Employers have the right to make reasonable requirements of their employees as a condition of employment. For example, some healthcare employers have requirements for MMR and hepatitis immunity prior to job offers. Up until this point, requests like this weren’t an issue.
I agree that the current vaccine has not shown effectiveness in preventing COVID. If anything, recent data from other countries shows that being vaccinated makes it more likely that the person will contract COVID – especially when compared to those who have natural immunity after recovering from COVID. Additionally, the COVID vaccine has a high side effect profile. In the 70’s the swine flu vaccine was discontinued after about 60 or so patients developed Guillain Barre Syndrome. Droperidol was given a black box warning after 30 years on the market due to what amounted to about 70 cases of prolonged QT syndrome. There are tens of thousands of deaths and millions of side effects reported worldwide with the COVID vaccine.

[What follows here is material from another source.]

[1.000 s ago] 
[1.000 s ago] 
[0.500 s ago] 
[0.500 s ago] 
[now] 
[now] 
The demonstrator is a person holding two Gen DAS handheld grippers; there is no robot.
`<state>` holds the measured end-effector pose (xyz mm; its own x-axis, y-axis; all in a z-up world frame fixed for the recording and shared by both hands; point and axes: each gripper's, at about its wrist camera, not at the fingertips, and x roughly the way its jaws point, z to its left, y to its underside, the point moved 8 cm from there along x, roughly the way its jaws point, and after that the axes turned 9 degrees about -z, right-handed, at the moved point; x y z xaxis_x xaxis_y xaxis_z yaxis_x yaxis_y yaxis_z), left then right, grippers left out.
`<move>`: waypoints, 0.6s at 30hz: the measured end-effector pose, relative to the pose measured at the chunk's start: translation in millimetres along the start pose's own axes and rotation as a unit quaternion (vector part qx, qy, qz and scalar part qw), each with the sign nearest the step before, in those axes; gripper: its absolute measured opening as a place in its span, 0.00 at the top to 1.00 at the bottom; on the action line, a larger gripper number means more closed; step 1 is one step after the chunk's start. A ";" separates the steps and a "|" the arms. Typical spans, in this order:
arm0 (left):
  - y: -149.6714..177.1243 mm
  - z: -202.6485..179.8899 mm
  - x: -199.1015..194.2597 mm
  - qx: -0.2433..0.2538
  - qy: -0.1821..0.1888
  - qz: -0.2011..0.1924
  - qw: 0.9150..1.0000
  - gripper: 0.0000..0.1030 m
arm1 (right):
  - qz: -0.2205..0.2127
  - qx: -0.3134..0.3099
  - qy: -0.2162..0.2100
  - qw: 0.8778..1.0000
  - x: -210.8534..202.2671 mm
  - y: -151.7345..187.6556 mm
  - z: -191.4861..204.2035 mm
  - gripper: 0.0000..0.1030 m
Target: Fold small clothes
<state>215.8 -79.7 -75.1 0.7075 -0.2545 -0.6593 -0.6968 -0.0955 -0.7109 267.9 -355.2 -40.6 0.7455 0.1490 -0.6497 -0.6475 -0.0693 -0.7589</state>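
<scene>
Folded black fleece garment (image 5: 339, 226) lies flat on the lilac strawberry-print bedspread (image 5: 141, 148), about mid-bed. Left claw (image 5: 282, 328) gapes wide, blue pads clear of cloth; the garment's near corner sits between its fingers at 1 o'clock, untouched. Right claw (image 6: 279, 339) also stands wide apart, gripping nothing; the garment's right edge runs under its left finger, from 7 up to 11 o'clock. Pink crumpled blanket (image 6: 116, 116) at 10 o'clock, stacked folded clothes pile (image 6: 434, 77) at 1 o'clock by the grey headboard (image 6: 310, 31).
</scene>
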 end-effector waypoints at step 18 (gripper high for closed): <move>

Prior mRNA vaccine trials with SARS and MERS were stopped due to antibody dependent enhancement and significant adverse effects upon re-exposure to the infectious agent. This begs the question whether the spike in severe COVID cases after widespread vaccination in countries such as England and Israel is due to the vaccine itself.
I also agree that there have been no studies on the long term impact of mRNA vaccines and therefore it is impossible to obtain informed consent for their administration.
If you read the article I wrote on the PREP Act, immunity under Emergency Use Authorizations is not absolute. Employers who know (or should know) the adverse effects and lack of benefit vaccinations and who continue to require vaccination can be held fully responsible for all adverse consequences that occur when employees are forced to receive COVID vaccination – especially now that the Pfizer vaccine is approved.
I strongly believe that in the future the pendulum will swing in the other direction and there will be significant litigation and possibly even criminal prosecutions related to COVID vaccines.